(INFORMATION SUPPLIED)

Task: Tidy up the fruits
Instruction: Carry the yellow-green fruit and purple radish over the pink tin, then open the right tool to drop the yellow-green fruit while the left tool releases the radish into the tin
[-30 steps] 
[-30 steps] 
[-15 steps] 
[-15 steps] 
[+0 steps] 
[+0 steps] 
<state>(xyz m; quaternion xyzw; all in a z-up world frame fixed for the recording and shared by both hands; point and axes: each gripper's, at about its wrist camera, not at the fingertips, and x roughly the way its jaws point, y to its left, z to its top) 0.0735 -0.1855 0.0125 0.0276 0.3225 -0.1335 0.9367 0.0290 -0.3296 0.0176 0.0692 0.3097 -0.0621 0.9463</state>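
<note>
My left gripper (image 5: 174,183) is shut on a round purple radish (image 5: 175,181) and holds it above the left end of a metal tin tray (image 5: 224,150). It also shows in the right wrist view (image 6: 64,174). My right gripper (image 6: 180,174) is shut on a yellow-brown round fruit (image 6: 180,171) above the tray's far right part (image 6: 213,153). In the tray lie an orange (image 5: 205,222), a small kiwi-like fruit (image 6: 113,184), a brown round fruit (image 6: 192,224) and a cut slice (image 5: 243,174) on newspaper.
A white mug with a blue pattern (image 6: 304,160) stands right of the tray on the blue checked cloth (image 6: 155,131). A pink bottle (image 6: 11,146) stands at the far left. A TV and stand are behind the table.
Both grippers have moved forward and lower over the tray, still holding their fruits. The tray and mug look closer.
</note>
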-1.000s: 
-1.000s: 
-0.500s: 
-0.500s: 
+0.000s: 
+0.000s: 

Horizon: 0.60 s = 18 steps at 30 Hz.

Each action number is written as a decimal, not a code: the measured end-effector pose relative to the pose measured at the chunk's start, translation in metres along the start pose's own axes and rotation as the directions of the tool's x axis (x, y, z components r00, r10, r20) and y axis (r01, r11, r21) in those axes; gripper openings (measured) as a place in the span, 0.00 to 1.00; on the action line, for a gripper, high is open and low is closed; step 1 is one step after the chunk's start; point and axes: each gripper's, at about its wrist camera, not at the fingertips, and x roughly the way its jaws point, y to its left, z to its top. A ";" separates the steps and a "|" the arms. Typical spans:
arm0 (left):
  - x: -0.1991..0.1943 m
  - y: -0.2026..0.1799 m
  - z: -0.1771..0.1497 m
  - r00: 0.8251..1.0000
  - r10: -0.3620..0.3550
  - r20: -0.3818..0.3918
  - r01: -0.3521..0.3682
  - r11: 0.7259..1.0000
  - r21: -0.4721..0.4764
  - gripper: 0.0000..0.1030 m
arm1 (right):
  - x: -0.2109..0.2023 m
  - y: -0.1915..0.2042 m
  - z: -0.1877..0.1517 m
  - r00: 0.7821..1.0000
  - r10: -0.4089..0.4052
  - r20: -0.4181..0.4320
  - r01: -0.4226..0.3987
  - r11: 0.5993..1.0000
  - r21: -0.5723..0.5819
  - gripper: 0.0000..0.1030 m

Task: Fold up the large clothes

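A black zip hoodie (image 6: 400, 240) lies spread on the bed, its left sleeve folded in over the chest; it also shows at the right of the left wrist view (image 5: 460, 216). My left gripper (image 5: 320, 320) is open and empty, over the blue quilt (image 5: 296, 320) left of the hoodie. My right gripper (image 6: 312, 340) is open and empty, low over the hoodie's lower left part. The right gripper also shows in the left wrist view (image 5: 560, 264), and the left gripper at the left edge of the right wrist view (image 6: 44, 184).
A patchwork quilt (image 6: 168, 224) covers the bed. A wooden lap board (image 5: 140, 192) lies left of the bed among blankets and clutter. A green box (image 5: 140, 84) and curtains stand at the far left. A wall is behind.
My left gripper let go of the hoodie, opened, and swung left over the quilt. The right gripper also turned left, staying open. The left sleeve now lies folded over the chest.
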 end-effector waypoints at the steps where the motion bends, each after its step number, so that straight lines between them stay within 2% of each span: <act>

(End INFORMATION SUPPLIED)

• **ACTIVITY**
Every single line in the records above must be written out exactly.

• **SOLUTION FOR THIS TASK**
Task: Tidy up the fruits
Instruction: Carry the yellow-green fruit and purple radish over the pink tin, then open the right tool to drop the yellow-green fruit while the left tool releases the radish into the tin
[-30 steps] 
[-30 steps] 
[-15 steps] 
[-15 steps] 
[+0 steps] 
[+0 steps] 
<state>(xyz m; quaternion xyzw; all in a z-up world frame fixed for the recording and shared by both hands; point and axes: each gripper's, at about its wrist camera, not at the fingertips, and x roughly the way its jaws point, y to its left, z to its top) 0.0735 -0.1855 0.0125 0.0276 0.3225 -0.1335 0.9367 0.0290 -0.3296 0.0176 0.0692 0.3097 -0.0621 0.9463</state>
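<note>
My left gripper (image 5: 174,183) is shut on a round purple radish (image 5: 175,181) and holds it above the left end of a metal tin tray (image 5: 224,150). It also shows in the right wrist view (image 6: 64,174). My right gripper (image 6: 180,174) is shut on a yellow-brown round fruit (image 6: 180,171) above the tray's far right part (image 6: 213,153). In the tray lie an orange (image 5: 205,222), a small kiwi-like fruit (image 6: 113,184), a brown round fruit (image 6: 192,224) and a cut slice (image 5: 243,174) on newspaper.
A white mug with a blue pattern (image 6: 304,160) stands right of the tray on the blue checked cloth (image 6: 155,131). A pink bottle (image 6: 11,146) stands at the far left. A TV and stand are behind the table.
Both grippers have moved forward and lower over the tray, still holding their fruits. The tray and mug look closer.
</note>
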-1.000s: 
-1.000s: 
-0.500s: 
-0.500s: 
+0.000s: 
+0.000s: 

Horizon: 0.60 s = 18 steps at 30 Hz.

Each action number is written as a decimal, not a code: the measured end-effector pose relative to the pose measured at the chunk's start, translation in metres along the start pose's own axes and rotation as the directions of the tool's x axis (x, y, z components r00, r10, r20) and y axis (r01, r11, r21) in those axes; gripper openings (measured) as a place in the span, 0.00 to 1.00; on the action line, for a gripper, high is open and low is closed; step 1 is one step after the chunk's start; point and axes: each gripper's, at about its wrist camera, not at the fingertips, and x roughly the way its jaws point, y to its left, z to its top. A ";" separates the steps and a "|" the arms. Typical spans:
arm0 (left):
  - x: -0.1991..0.1943 m
  - y: -0.2026..0.1799 m
  - z: -0.1771..0.1497 m
  - r00: 0.8251..1.0000
  - r10: -0.3620..0.3550
  - r20: -0.3818..0.3918
  - r01: -0.3521..0.3682
  - r11: 0.7259..1.0000
  - r21: -0.4721..0.4764
  - gripper: 0.0000..0.1030 m
arm1 (right):
  - x: -0.2109..0.2023 m
  - y: -0.1915..0.2042 m
  - z: -0.1877..0.1517 m
  - r00: 0.7821..1.0000
  - r10: -0.4089..0.4052
  - r20: -0.4181..0.4320
  - r01: -0.4226..0.3987
  - r11: 0.5993..1.0000
  - r21: -0.5723..0.5819
  - gripper: 0.0000..0.1030 m

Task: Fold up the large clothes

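A black zip hoodie (image 6: 400, 240) lies spread on the bed, its left sleeve folded in over the chest; it also shows at the right of the left wrist view (image 5: 460, 216). My left gripper (image 5: 320, 320) is open and empty, over the blue quilt (image 5: 296, 320) left of the hoodie. My right gripper (image 6: 312, 340) is open and empty, low over the hoodie's lower left part. The right gripper also shows in the left wrist view (image 5: 560, 264), and the left gripper at the left edge of the right wrist view (image 6: 44, 184).
A patchwork quilt (image 6: 168, 224) covers the bed. A wooden lap board (image 5: 140, 192) lies left of the bed among blankets and clutter. A green box (image 5: 140, 84) and curtains stand at the far left. A wall is behind.
My left gripper let go of the hoodie, opened, and swung left over the quilt. The right gripper also turned left, staying open. The left sleeve now lies folded over the chest.
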 end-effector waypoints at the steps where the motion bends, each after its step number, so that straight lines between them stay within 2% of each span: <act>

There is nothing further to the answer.